Assignment => From the entries below, retype only the lines from the one with "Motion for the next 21" through the one with "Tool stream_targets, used", exactly as written.

Data for analysis =>
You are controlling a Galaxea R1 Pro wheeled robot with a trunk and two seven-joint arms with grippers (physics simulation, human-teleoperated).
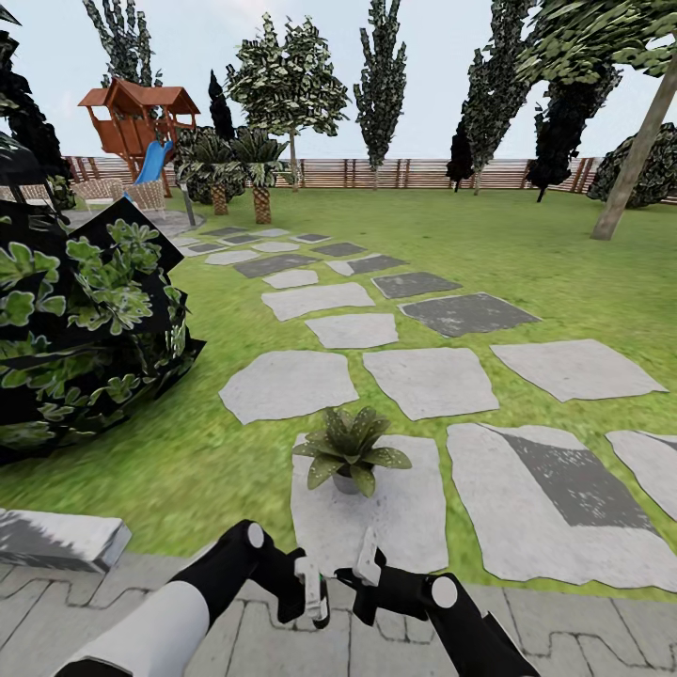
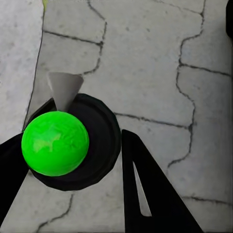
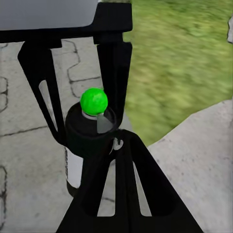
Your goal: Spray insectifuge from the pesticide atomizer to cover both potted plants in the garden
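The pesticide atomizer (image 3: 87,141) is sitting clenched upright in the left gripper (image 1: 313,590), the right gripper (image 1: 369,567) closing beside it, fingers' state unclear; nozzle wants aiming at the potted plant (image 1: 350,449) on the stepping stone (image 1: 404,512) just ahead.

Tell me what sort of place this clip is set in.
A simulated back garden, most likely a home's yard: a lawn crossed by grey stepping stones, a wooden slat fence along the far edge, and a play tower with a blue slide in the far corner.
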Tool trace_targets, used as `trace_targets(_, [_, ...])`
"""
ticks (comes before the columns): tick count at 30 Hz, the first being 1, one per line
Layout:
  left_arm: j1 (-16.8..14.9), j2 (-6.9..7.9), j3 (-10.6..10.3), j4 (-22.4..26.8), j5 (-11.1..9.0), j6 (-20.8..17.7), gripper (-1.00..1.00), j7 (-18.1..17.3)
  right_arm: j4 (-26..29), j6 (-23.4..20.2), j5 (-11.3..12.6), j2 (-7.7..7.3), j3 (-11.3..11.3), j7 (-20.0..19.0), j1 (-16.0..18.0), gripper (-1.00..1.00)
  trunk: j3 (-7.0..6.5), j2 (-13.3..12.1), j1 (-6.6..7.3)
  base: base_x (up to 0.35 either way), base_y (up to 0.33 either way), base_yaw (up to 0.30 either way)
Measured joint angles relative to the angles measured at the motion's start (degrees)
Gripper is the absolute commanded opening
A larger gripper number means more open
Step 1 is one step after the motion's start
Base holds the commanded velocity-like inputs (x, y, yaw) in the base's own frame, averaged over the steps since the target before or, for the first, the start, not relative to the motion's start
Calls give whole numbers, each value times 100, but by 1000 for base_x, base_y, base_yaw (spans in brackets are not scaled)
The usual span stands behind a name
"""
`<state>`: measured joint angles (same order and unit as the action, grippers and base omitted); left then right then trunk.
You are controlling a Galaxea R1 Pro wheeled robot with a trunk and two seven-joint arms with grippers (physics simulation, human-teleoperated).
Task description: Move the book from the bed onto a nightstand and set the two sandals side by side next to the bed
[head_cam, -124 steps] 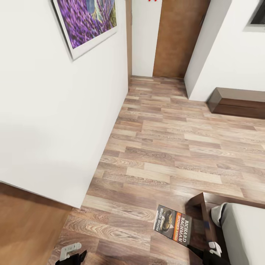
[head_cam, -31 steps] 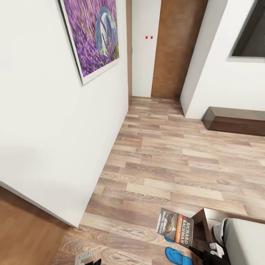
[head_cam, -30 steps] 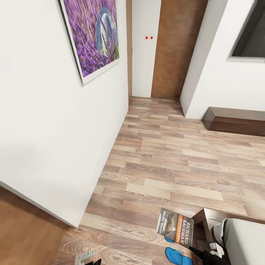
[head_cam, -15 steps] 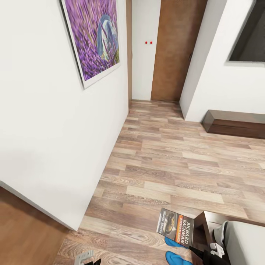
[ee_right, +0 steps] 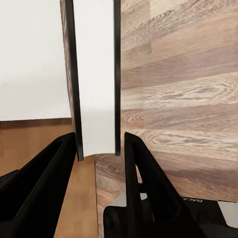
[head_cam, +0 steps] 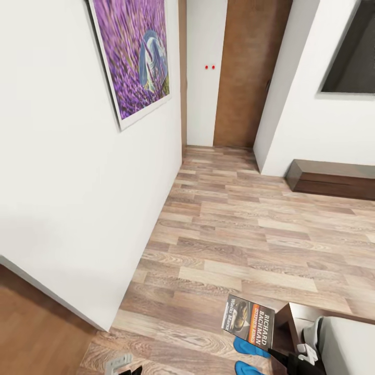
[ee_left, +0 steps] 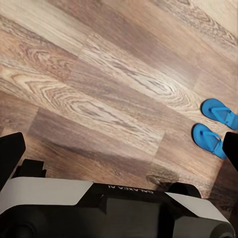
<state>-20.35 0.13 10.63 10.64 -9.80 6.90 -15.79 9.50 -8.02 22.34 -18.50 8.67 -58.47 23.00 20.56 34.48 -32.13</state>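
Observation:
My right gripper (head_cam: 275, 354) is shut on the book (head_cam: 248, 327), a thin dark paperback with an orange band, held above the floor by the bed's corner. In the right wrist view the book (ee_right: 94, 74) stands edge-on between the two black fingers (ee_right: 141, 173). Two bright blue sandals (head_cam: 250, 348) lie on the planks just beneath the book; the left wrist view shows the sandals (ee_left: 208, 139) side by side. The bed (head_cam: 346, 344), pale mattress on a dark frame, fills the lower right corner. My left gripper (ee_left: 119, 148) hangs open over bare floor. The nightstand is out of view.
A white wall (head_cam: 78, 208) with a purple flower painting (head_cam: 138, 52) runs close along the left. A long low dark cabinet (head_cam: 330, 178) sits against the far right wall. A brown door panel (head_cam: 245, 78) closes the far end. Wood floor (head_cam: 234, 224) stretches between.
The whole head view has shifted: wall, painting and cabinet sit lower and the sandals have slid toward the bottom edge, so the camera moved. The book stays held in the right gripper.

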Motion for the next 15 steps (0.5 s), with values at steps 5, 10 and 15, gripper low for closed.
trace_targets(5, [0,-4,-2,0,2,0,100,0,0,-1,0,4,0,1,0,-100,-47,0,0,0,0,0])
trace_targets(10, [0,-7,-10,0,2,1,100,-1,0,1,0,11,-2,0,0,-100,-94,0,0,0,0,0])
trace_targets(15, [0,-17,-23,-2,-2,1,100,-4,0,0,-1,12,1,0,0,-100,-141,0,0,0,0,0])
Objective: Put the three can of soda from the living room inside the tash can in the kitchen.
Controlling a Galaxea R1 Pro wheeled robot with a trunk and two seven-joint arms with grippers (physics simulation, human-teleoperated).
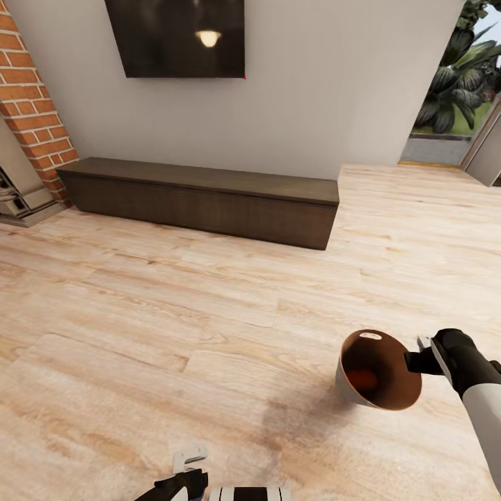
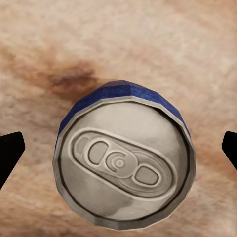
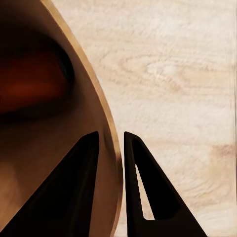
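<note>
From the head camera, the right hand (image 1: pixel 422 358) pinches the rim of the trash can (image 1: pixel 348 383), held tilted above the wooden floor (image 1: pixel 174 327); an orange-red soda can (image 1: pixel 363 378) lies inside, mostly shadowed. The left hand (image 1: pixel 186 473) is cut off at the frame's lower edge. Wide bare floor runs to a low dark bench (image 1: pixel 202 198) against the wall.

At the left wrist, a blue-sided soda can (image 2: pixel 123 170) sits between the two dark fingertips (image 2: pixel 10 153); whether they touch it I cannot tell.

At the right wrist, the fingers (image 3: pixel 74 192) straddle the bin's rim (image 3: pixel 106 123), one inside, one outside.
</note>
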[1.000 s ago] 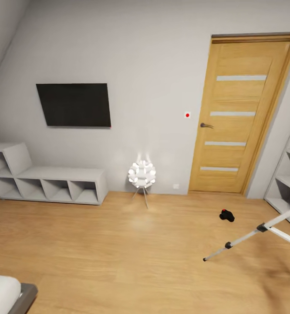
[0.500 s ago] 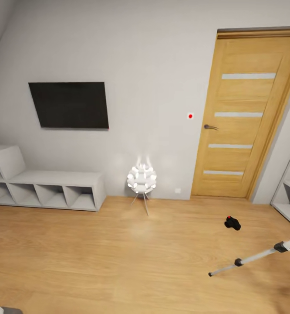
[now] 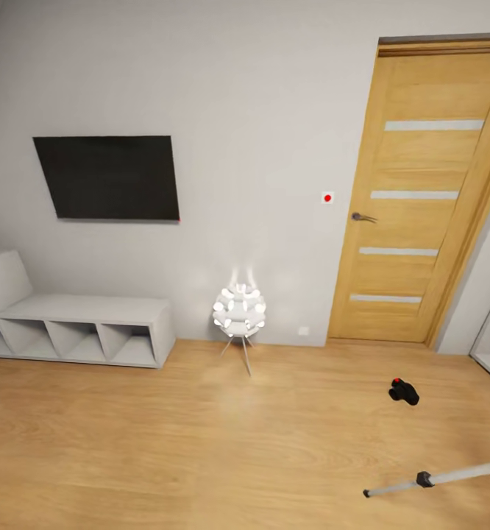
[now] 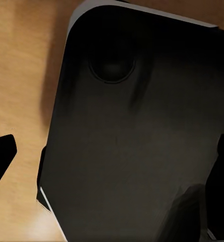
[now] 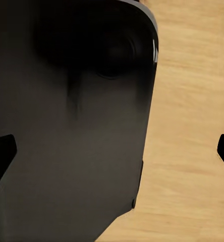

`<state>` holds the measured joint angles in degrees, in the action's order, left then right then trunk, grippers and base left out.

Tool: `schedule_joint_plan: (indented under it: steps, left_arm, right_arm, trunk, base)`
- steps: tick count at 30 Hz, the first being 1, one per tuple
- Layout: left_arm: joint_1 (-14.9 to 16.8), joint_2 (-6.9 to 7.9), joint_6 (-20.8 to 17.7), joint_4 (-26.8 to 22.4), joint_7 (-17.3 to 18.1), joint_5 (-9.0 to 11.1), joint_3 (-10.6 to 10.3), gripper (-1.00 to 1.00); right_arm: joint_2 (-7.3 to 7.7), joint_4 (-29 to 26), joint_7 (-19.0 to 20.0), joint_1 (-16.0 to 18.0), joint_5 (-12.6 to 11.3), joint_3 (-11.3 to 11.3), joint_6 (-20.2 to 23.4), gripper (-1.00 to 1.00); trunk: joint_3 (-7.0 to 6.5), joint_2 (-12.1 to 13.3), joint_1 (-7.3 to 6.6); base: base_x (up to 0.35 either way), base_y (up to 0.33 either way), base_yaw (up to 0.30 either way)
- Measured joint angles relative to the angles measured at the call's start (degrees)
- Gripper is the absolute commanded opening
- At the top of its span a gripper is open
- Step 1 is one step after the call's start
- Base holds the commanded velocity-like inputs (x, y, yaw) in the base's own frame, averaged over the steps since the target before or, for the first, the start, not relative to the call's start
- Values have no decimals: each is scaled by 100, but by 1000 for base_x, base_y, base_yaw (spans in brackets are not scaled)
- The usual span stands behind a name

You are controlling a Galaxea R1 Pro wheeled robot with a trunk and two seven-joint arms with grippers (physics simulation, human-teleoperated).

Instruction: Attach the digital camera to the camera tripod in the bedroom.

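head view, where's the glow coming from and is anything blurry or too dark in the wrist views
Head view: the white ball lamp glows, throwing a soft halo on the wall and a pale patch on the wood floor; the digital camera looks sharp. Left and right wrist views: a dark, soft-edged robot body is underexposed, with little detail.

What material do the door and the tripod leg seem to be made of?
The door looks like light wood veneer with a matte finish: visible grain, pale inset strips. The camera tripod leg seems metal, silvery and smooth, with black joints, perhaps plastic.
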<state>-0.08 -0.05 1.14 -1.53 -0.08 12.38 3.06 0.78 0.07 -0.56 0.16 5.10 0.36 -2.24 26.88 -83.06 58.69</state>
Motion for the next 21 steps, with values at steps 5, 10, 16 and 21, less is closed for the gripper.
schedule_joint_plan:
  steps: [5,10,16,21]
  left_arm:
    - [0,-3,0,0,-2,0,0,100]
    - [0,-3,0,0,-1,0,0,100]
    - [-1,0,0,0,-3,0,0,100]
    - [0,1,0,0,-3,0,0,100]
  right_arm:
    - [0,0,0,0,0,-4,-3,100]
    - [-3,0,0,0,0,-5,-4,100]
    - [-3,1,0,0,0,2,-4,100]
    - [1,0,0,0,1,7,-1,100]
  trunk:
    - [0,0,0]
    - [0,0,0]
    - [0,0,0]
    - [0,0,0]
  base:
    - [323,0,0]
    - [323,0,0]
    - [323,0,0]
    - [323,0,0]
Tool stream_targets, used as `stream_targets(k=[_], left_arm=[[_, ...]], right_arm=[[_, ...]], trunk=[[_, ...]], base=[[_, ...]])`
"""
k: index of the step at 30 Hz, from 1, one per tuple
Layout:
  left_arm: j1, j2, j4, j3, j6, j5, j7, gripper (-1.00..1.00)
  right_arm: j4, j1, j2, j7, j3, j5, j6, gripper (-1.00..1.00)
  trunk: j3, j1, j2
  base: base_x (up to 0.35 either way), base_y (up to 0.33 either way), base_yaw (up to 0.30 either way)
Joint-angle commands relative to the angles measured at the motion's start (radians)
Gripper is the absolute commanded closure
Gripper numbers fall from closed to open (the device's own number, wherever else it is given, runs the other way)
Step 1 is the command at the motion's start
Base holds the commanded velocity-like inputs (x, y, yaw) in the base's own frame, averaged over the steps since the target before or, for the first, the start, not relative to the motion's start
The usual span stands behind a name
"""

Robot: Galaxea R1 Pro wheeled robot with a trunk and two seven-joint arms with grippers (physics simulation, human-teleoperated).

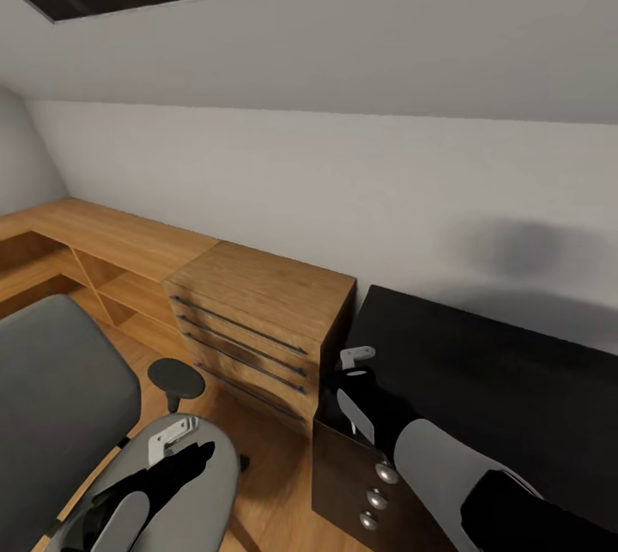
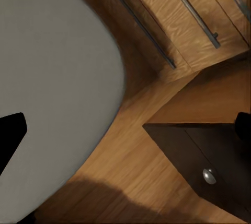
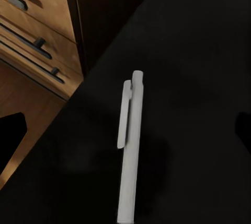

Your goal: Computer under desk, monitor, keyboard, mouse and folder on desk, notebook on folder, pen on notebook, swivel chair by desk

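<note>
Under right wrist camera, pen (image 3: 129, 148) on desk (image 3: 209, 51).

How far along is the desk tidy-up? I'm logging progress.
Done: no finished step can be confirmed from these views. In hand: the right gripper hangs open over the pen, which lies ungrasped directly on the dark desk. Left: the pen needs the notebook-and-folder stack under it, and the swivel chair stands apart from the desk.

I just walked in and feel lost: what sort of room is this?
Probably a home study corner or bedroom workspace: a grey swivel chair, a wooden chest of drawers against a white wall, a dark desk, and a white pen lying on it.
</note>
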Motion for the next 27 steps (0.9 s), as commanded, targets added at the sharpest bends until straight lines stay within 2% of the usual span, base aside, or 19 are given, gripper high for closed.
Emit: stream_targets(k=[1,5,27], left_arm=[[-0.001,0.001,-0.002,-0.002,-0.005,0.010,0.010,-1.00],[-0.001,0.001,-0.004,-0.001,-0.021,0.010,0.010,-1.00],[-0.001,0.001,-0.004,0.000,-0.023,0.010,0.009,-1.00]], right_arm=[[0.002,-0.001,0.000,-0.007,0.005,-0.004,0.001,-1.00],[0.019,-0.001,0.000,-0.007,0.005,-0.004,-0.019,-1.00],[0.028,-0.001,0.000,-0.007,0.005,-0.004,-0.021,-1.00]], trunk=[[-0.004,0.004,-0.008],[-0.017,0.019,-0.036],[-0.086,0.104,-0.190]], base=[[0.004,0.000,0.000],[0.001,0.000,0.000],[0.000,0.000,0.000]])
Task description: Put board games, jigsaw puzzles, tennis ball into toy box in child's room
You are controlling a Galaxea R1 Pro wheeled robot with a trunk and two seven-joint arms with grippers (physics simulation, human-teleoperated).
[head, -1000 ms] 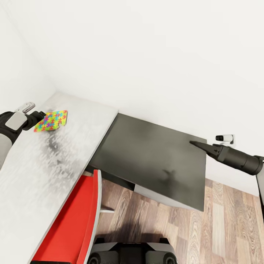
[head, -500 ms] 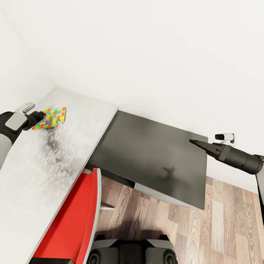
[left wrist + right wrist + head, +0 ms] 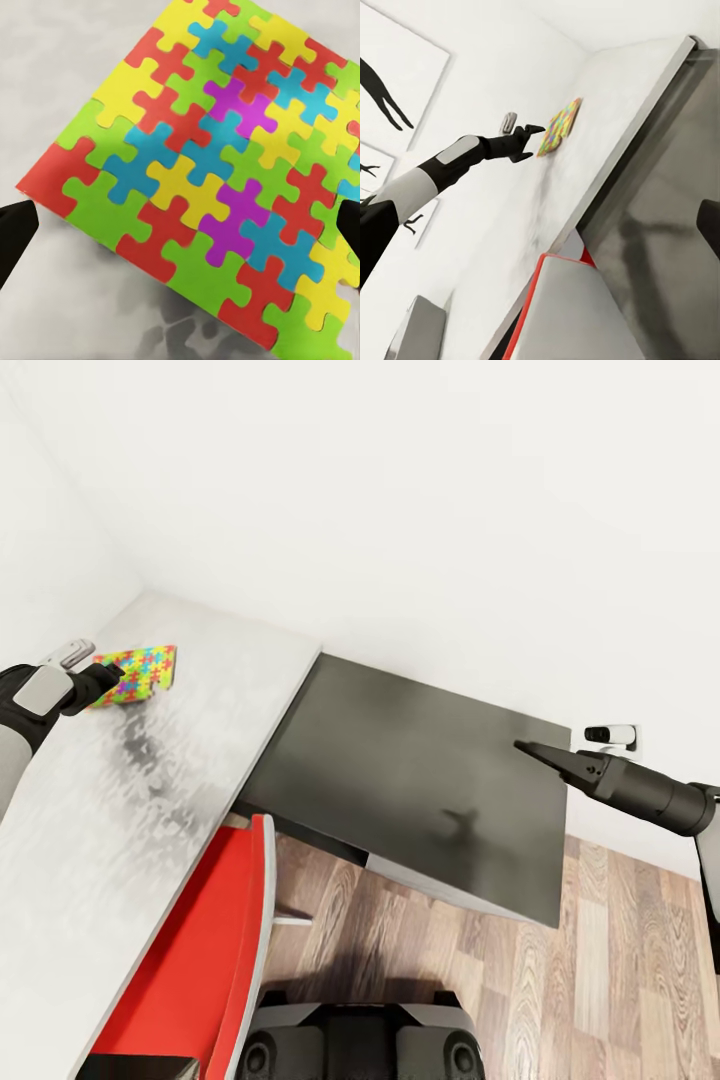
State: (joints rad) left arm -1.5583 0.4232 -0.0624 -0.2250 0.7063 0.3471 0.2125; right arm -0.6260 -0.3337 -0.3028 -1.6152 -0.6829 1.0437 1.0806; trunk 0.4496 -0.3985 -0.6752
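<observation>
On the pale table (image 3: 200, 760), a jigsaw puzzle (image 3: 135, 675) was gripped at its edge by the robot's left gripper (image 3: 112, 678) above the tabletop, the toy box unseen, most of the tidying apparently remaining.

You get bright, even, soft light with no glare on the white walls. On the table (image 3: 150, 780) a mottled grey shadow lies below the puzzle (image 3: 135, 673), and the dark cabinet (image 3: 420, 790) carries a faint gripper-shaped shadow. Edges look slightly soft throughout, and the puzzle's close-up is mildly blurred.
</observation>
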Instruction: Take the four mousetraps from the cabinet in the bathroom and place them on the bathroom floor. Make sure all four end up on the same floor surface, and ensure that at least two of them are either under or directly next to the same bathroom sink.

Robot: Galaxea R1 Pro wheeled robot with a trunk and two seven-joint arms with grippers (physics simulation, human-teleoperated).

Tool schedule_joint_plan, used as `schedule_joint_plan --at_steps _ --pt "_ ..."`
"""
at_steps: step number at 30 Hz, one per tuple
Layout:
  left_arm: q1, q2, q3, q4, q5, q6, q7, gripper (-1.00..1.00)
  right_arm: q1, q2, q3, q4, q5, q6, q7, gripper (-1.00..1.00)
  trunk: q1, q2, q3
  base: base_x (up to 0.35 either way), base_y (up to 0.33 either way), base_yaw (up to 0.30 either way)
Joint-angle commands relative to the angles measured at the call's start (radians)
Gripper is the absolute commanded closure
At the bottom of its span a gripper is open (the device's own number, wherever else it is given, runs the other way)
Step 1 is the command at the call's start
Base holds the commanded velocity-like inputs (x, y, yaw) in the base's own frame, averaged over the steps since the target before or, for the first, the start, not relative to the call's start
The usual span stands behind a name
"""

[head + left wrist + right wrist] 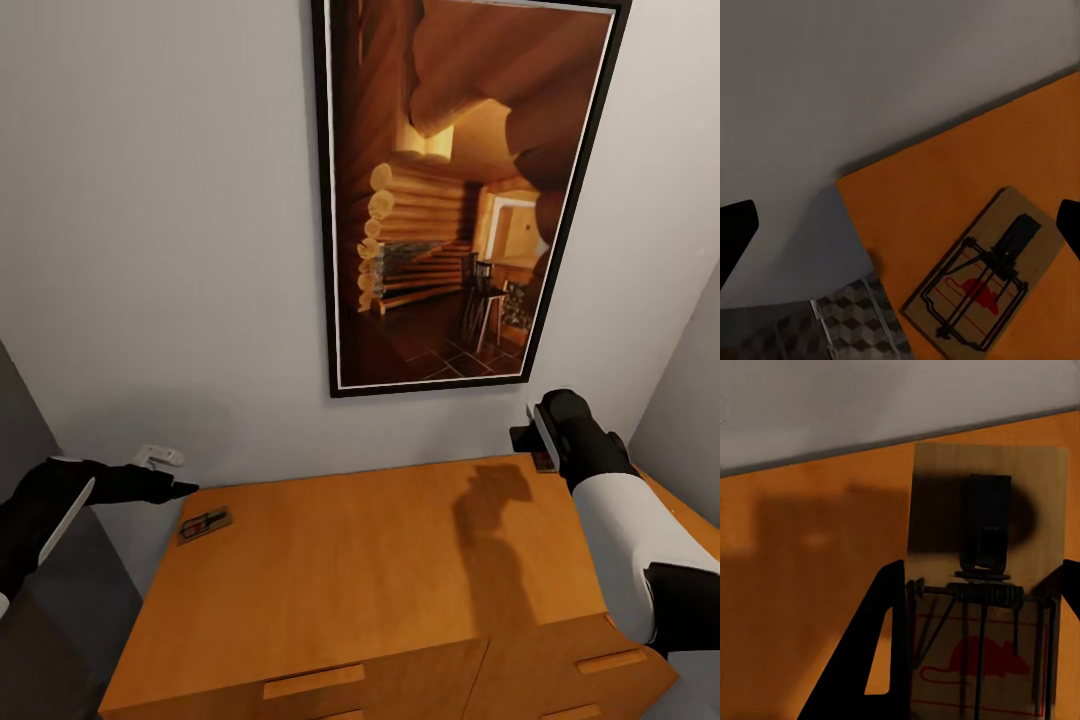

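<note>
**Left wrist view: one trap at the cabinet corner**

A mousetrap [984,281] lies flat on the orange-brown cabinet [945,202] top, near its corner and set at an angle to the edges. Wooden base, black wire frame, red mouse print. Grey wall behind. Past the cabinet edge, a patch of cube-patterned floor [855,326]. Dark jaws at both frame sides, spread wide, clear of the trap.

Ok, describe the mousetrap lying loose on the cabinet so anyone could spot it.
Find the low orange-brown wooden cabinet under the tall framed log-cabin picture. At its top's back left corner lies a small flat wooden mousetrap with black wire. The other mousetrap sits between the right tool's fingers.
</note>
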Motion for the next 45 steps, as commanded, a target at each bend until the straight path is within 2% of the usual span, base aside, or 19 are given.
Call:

Exercise output =>
Motion for the next 21 steps, with values at steps 5, 10, 16 and 21, less is closed for the gripper.
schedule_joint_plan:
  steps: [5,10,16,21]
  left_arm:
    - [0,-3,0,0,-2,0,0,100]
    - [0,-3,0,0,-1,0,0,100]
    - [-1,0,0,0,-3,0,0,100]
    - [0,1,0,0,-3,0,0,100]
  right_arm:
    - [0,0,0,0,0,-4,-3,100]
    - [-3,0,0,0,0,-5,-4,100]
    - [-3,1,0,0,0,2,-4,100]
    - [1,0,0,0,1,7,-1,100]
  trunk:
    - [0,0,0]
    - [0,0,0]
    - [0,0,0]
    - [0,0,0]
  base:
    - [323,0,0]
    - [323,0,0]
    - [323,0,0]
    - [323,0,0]
Tool stream_targets, used as `stream_targets(k=[_], left_arm=[[_, ...]], right_arm=[[_, ...]], trunk=[[_, ...]], base=[[_, ...]])`

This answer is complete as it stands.